- Problem to work on: Only the lines from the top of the following listing through the line with "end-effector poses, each" belong in your answer, exactly as written.
(Available data Opens)
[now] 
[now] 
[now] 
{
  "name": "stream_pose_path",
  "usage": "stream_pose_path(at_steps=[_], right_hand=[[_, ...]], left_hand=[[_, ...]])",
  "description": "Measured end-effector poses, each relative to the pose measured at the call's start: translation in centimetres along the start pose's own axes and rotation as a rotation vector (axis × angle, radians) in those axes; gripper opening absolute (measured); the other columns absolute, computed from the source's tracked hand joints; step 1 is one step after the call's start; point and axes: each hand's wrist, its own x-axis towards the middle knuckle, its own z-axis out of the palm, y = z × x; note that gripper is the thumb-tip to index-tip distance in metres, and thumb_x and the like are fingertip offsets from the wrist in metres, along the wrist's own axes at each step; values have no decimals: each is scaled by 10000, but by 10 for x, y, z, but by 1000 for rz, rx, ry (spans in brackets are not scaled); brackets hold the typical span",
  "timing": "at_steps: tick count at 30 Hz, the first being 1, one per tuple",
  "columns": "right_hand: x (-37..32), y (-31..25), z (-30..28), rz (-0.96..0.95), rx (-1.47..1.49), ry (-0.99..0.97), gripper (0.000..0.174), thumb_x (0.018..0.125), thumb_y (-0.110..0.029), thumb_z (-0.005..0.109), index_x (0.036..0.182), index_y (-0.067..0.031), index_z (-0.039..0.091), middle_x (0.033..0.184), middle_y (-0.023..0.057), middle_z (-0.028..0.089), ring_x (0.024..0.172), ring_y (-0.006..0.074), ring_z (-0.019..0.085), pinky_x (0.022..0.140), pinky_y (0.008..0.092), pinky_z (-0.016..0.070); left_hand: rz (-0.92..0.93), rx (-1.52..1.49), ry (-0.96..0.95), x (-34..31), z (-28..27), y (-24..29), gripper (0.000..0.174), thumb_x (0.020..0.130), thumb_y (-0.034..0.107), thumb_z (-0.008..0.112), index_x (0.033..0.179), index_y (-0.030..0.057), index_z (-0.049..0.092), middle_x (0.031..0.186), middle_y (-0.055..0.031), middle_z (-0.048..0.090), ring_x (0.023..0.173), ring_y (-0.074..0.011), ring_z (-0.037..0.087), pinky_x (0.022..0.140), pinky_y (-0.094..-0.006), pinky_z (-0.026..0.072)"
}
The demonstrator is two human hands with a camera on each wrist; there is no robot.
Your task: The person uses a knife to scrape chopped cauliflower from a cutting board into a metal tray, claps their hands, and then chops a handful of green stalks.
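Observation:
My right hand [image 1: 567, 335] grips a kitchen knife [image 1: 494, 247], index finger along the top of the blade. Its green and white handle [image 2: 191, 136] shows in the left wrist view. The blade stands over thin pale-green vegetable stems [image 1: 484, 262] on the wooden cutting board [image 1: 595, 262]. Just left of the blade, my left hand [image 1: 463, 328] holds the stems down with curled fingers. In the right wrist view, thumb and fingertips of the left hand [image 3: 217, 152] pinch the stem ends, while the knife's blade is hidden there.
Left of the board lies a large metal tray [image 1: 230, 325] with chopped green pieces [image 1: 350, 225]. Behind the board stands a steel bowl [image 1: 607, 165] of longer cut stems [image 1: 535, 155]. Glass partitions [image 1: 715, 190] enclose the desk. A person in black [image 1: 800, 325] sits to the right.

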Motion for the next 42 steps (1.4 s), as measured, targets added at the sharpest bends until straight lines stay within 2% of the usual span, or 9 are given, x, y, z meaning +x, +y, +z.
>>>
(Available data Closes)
- Answer for this exercise:
[now] 
[now] 
[now] 
{
  "name": "stream_pose_path",
  "usage": "stream_pose_path(at_steps=[_], right_hand=[[_, ...]], left_hand=[[_, ...]])",
  "description": "Measured end-effector poses, each relative to the pose measured at the call's start: translation in centimetres along the start pose's own axes and rotation as a rotation vector (axis × angle, radians) in those axes; gripper opening absolute (measured); the other columns absolute, computed from the source's tracked hand joints; step 1 is one step after the call's start; point and axes: each hand's wrist, its own x-axis towards the middle knuckle, its own z-axis out of the palm, y = z × x; note that gripper is the thumb-tip to index-tip distance in metres, and thumb_x and the like are fingertip offsets from the wrist in metres, along the wrist's own axes at each step; values have no decimals: each is scaled by 10000, but by 10 for x, y, z, but by 1000 for rz, rx, ry (spans in brackets are not scaled); brackets hold the typical span",

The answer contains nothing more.